*** Record excerpts ***
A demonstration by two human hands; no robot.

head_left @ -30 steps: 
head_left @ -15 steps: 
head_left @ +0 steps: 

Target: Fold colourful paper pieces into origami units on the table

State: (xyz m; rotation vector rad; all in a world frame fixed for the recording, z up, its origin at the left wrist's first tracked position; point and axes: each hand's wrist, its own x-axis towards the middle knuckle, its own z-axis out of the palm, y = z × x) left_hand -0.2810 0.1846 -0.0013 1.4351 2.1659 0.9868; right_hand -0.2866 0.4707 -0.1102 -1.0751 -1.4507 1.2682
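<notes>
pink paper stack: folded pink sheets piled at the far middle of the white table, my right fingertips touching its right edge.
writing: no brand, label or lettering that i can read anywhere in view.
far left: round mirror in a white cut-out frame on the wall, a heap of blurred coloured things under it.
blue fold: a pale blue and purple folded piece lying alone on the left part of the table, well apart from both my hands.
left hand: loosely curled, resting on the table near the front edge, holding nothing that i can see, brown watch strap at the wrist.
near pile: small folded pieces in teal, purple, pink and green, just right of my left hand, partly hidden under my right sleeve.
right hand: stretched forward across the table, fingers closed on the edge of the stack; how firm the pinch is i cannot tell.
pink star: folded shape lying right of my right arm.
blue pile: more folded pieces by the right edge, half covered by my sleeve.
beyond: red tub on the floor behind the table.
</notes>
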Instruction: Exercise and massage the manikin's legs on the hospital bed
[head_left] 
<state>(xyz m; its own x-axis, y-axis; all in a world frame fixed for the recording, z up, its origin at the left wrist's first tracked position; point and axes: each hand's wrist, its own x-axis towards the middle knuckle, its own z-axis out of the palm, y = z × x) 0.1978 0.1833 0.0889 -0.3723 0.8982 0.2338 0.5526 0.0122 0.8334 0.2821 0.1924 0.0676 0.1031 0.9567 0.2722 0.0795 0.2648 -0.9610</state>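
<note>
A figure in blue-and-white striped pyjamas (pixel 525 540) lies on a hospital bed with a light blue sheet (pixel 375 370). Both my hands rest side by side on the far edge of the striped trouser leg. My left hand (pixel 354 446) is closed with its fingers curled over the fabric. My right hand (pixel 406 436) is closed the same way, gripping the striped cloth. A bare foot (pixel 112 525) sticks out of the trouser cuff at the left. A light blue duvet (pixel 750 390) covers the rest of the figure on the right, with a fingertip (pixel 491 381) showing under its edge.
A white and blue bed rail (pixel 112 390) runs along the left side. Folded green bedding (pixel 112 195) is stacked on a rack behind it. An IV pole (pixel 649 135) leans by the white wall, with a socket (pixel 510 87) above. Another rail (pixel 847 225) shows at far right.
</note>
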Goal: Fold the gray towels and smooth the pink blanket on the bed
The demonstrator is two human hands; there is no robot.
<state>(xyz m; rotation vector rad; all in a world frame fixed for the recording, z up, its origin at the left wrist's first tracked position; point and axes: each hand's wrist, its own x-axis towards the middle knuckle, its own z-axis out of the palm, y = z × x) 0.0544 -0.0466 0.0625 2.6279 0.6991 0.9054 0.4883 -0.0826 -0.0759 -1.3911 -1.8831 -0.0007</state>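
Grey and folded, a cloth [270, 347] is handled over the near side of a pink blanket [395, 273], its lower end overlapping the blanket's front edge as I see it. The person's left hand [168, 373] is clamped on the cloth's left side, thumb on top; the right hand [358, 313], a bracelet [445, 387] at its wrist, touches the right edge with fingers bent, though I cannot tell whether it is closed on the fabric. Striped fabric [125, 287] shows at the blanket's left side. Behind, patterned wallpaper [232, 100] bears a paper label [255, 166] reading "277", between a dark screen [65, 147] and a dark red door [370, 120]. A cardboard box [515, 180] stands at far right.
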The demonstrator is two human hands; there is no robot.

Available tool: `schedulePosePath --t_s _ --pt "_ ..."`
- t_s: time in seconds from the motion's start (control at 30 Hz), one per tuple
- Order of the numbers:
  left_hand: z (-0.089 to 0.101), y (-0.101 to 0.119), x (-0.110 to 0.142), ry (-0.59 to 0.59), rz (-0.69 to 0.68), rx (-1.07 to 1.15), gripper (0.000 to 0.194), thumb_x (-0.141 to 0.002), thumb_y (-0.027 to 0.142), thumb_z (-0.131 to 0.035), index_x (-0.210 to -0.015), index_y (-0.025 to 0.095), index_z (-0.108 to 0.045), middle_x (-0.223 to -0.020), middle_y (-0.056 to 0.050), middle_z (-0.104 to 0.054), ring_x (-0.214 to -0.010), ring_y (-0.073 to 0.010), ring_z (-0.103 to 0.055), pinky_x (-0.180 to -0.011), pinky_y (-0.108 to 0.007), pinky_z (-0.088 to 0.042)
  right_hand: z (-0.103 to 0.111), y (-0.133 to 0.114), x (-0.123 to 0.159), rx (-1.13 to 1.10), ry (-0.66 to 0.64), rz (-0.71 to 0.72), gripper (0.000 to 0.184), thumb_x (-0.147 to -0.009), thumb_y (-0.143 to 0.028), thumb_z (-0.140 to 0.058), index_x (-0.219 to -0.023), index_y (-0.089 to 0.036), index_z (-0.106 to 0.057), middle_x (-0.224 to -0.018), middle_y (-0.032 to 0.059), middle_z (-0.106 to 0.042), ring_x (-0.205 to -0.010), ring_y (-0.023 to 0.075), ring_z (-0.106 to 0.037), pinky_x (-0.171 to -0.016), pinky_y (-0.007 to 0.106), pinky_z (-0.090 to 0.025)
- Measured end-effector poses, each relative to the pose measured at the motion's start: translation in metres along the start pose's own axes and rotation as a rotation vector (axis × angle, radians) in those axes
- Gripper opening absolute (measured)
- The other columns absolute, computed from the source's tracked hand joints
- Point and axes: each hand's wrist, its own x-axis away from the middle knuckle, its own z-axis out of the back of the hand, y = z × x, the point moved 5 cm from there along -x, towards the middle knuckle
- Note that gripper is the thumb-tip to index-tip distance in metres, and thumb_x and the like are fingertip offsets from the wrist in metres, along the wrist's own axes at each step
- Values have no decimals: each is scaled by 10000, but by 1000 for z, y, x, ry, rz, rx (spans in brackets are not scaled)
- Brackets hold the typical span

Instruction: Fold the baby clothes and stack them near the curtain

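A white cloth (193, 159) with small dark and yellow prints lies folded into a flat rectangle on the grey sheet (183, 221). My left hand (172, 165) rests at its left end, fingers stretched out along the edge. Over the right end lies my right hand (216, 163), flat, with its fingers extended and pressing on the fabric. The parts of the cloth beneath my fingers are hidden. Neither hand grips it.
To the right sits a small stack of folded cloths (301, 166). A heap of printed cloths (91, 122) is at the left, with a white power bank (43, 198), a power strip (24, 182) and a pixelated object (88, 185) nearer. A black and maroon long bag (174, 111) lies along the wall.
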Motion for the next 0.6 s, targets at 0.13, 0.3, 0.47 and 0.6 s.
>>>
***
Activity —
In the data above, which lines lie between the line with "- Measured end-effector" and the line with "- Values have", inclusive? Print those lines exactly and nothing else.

Exercise response —
- Measured end-effector poses, each relative to the pose measured at the motion's start: translation in metres along the start pose's own axes and rotation as a rotation vector (axis × angle, radians) in those axes
- Gripper opening absolute (measured)
- The other columns absolute, computed from the source's tracked hand joints
- Point and axes: each hand's wrist, its own x-axis away from the middle knuckle, its own z-axis out of the back of the hand, y = z × x, the point moved 5 cm from there along -x, towards the middle knuckle
- Note that gripper is the thumb-tip to index-tip distance in metres, and thumb_x and the like are fingertip offsets from the wrist in metres, along the wrist's own axes at each step
- Values have no decimals: each is scaled by 10000, but by 1000 for z, y, x, ry, rz, rx (spans in brackets are not scaled)

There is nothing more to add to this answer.